How this key area is examined
Questions ask you to describe event-driven programming and name events such as onclick, onmouseover and onmouseout, or explain why media files are compressed and the benefits of smaller files. Match each event to its action, and link compression to a smaller file size and then to faster loading and lower storage and bandwidth use.
For the official course specification
The SQA publishes the full National 5 Computing Science course specification, specimen question papers and coursework tasks at sqa.org.uk. Always revise from the current specification and SQA past papers, because question style and terminology are board-specific.

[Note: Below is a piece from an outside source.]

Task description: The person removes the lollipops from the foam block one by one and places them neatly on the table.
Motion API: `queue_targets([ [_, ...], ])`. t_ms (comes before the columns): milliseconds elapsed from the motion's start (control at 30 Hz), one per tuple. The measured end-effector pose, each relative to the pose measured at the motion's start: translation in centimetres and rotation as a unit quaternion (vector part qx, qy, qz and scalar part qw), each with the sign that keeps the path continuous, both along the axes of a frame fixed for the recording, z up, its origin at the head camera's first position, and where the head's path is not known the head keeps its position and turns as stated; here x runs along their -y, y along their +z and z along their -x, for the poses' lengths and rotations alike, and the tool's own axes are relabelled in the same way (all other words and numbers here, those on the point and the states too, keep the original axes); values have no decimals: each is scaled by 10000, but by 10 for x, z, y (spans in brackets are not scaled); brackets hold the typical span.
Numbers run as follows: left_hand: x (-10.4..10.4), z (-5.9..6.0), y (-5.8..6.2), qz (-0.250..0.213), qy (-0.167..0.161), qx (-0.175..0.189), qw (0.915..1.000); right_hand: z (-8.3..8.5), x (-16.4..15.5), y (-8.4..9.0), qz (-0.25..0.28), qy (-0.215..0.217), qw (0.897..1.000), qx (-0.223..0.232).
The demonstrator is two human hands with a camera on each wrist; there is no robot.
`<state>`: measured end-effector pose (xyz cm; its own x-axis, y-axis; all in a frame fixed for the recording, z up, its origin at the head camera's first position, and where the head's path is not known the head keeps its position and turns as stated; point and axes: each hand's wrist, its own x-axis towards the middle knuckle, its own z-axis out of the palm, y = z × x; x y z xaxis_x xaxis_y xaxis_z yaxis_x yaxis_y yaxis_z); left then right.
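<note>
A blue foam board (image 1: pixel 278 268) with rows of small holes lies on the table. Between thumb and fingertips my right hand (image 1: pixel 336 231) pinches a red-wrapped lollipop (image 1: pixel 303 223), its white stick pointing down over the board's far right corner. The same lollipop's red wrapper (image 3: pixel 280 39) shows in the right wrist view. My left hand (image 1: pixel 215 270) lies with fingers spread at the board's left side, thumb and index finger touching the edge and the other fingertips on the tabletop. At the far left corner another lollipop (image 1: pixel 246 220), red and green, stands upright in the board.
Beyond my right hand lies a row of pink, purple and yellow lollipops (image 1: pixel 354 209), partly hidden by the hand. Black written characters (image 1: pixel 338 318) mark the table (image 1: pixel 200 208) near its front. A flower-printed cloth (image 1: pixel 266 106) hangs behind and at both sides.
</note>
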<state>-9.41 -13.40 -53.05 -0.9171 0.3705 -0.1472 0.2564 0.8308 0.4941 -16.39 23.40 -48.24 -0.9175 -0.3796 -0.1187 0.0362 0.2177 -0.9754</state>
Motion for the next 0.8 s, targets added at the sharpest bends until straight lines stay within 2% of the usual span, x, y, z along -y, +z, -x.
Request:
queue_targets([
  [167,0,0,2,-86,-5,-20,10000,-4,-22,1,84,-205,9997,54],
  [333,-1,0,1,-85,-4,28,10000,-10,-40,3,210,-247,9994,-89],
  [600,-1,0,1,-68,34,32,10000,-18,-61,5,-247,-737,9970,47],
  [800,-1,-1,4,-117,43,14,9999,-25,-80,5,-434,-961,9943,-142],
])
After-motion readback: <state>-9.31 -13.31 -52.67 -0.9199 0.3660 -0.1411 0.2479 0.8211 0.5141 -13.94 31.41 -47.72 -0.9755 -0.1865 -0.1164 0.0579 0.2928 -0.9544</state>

Exam-style practice questions
Practice questions written in the style of SQA exam questions on this dot point, with worked answer explainers. The year tag is the paper they imitate, not the source.
SQA N5 style3 marksDescribe what is meant by event-driven programming, and name two events that JavaScript can respond to on a web page.Show worked answer →
One mark for the description and one for each of two events.
Event-driven programming means the code runs in response to events - actions by the user or the browser - rather than in a fixed order from top to bottom. The program waits for an event and then runs the code attached to it.
Two events JavaScript can respond to: onclick (the user clicks an element) and onmouseover (the pointer moves over an element). onmouseout is also acceptable.
Markers reward the idea that code runs in response to events, plus two genuine events such as onclick, onmouseover or onmouseout.
SQA N5 style3 marksExplain why media files such as photographs and videos are often compressed before being put on a website.Show worked answer →
Three marks for linked points about file size, loading and storage.
Media files such as photographs and videos are large, so they are compressed to reduce their file size.
Smaller files download and load faster, especially on slow connections, improving the visitor's experience.
They also use less storage and less bandwidth. A good answer links compression to a smaller file size and then to faster loading and lower storage/bandwidth use.
Markers reward the chain: compression reduces file size, which makes pages load faster and saves storage and bandwidth.